Un’altra conseguenza della leucomalacia periventricolare può essere la paralisi cerebrale infantile. La paralisi cerebrale infantile è una malattia neuromotoria persistente dovuta a un danno irreversibile del sistema nervoso centrale che non tende a guarire né a peggiorare e non va incontro a fenomeni degenerativi.
La paralisi cerebrale infantile ha ripercussioni soprattutto sul sistema muscolare e sul sistema scheletrico e può essere o meno associato a problemi intellettivi.
Altre conseguenze possono essere delle difficoltà visive e uditive, ritardo nello sviluppo psicomotorio e ritardo mentale.
Più è esteso il danno a carico della sostanza bianca con più probabilità il bambino presenterà problemi nell’esecuzione di movimenti o deficit neurologici a lungo termine.
Questi bambini avranno una muscolatura rigida, difficoltà nel mantenere la postura eretta e a sedersi, camminata difficoltosa, postura anomala e un lento sviluppo mentale.
Comportamento medico ed errori nel trattamento della leucomalacia periventricolare
Non esiste un automatismo tra errore e risarcimento del danno e neppure che in un caso specifico sussistano tutte le voci di danno patrimoniale, non patrimoniale e biologico ecc. è comunque fondamentale che l’avvocato faccia una disamina ad ampio spettro. Esistono molti aspetti da valutare dall’eventuale danno da perdita della salute al danno da perdita di chance a quello di doversi sottoporre ad un nuovo trattamento medico con i connessi rischi.
Il feto deve essere monitorato costantemente con la rilevazione del suo battito cardiaco a intermittenza in condizioni di fisiologia, mentre nel momento in cui insorge qualche complicanza il battito cardiaco fetale deve essere auscultato in continuo tramite il tracciato cardiotocografico.
Se viene rilevata una compromissione del benessere fetale devono essere messe in atto delle misure che permettono di aumentare la perfusione placentare come la posizione materna sul decubito laterale sinistro, evitando la posizione supina perché l’utero gravido comprime i grandi vasi, la somministrazione di ossigeno alla madre e l’infusione di liquidi endovena.
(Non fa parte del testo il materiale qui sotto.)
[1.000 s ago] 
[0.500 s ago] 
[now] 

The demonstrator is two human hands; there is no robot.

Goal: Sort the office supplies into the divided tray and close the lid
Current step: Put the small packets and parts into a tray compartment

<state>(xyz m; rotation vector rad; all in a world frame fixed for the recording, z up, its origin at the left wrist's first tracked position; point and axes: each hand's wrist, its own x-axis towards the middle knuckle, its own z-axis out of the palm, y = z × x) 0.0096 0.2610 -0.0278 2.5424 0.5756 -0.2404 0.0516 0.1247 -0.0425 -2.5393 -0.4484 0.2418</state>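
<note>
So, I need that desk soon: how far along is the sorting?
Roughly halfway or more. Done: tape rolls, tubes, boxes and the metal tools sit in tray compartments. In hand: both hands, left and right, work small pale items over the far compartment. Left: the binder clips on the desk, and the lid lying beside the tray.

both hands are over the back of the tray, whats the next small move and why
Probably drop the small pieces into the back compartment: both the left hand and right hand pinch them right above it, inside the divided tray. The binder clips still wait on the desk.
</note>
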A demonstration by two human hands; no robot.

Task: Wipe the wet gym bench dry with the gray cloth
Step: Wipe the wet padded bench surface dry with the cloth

Se, dopo aver messo in atto questi accorgimenti, il feto continua a presentare segni di sofferenza, la quale indica che quest’ultimo è soggetto a una riduzione dell’ossigenazione (asfissia), deve essere eseguito il taglio cesareo in emergenza prima che il nascituro possa riportare dei danni irreversibili.
È importante gestire bene il travaglio di parto, conoscere i fattori di rischio per la leucomalacia periventricolare (parto pretermine, neonati con disturbi cardiaci o respiratori, neonati con infezioni) e diagnosticarla tempestivamente per limitarne il danno cerebrale.
Quando il feto è in sofferenza, significa che si ha una riduzione dell’apporto di ossigeno che è il fattore scatenante della leucomalacia periventricolare.